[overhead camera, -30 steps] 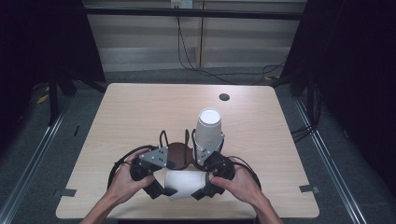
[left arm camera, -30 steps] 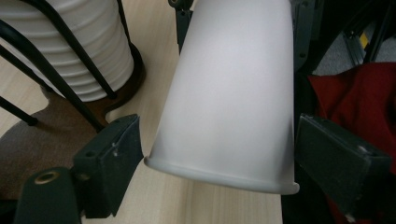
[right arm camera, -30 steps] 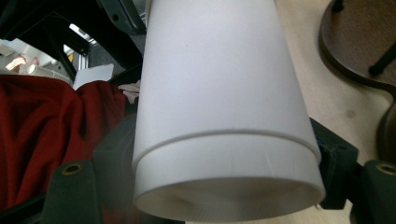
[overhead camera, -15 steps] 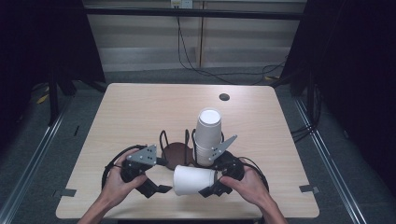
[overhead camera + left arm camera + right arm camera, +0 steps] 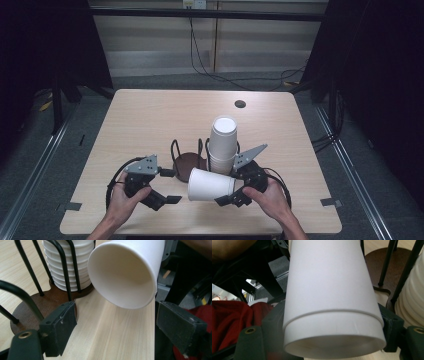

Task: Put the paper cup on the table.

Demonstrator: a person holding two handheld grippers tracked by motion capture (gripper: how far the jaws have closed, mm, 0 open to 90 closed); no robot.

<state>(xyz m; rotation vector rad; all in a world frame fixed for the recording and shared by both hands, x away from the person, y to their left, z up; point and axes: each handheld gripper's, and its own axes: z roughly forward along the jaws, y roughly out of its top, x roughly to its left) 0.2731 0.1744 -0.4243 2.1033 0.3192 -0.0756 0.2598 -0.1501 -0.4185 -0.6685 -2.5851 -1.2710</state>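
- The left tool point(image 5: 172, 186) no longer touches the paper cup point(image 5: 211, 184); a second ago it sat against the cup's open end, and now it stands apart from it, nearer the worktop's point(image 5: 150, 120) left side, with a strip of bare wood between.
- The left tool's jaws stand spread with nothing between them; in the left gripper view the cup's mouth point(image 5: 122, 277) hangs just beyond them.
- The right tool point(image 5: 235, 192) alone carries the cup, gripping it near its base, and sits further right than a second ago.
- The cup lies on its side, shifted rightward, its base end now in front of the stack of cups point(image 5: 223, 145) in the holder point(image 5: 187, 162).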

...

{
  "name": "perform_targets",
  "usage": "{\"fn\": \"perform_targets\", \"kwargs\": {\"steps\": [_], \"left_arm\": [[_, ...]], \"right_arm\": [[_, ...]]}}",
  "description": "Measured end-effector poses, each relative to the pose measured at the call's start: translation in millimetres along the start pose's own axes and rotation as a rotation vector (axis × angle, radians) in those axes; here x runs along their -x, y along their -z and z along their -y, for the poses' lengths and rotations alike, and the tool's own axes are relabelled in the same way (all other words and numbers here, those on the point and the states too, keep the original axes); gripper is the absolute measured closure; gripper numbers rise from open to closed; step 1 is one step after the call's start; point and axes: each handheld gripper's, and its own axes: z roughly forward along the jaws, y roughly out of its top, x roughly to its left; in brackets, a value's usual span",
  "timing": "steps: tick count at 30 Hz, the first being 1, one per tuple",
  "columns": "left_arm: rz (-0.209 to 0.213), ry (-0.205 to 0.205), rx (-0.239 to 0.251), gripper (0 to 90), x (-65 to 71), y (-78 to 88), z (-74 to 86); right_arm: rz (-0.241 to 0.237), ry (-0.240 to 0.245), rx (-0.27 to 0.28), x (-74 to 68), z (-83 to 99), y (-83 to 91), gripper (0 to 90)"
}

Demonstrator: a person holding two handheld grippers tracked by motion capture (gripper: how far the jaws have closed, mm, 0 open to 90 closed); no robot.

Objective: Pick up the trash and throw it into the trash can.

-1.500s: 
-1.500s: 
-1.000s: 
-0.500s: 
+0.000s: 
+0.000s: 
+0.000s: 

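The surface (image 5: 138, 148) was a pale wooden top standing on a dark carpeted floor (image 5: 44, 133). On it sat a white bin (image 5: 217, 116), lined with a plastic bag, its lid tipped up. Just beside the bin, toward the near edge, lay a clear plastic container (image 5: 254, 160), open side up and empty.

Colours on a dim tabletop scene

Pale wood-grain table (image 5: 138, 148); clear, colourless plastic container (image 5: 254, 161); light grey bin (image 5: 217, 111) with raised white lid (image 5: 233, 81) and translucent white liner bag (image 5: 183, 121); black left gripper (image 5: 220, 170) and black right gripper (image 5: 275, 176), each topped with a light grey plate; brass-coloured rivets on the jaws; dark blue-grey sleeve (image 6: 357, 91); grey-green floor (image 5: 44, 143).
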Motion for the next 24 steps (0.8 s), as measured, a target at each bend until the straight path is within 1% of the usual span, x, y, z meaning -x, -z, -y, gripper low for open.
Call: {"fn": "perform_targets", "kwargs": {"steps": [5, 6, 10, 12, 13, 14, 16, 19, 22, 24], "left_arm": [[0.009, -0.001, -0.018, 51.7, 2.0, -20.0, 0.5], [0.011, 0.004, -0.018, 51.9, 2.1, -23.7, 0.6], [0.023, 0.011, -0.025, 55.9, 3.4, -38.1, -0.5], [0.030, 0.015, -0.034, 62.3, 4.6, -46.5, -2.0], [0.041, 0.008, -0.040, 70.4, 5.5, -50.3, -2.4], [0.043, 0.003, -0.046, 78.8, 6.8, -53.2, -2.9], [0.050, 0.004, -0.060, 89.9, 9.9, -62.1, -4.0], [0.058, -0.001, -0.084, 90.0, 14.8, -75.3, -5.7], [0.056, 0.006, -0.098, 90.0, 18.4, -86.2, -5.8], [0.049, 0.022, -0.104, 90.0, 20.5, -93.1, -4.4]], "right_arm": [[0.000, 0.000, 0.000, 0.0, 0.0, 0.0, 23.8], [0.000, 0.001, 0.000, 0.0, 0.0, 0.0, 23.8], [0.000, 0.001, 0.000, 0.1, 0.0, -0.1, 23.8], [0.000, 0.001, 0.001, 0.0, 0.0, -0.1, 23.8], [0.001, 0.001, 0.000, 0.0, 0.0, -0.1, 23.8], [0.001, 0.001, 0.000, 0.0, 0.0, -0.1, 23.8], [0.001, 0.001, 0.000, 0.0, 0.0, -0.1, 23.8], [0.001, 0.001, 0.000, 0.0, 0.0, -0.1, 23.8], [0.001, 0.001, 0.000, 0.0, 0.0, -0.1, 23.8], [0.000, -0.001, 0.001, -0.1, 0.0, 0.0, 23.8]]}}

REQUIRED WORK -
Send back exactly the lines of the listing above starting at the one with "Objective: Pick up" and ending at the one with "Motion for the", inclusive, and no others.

ANSWER TO THIS TASK -
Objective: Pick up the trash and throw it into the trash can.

-1.500s: 
-1.500s: 
-1.000s: 
-0.500s: 
+0.000s: 
+0.000s: 
+0.000s: 

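The surface (image 5: 138, 148) was a pale wooden top standing on a dark carpeted floor (image 5: 44, 133). On it sat a white bin (image 5: 217, 116), lined with a plastic bag, its lid tipped up. Just beside the bin, toward the near edge, lay a clear plastic container (image 5: 254, 160), open side up and empty.

Colours on a dim tabletop scene

Pale wood-grain table (image 5: 138, 148); clear, colourless plastic container (image 5: 254, 161); light grey bin (image 5: 217, 111) with raised white lid (image 5: 233, 81) and translucent white liner bag (image 5: 183, 121); black left gripper (image 5: 220, 170) and black right gripper (image 5: 275, 176), each topped with a light grey plate; brass-coloured rivets on the jaws; dark blue-grey sleeve (image 6: 357, 91); grey-green floor (image 5: 44, 143).
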Motion for the next 24 steps (0.8 s), as measured, a target at each bend until the straight path is within 1% of the usual span, x, y, z meaning -x, -z, -y, gripper low for open.

No more output will be produced.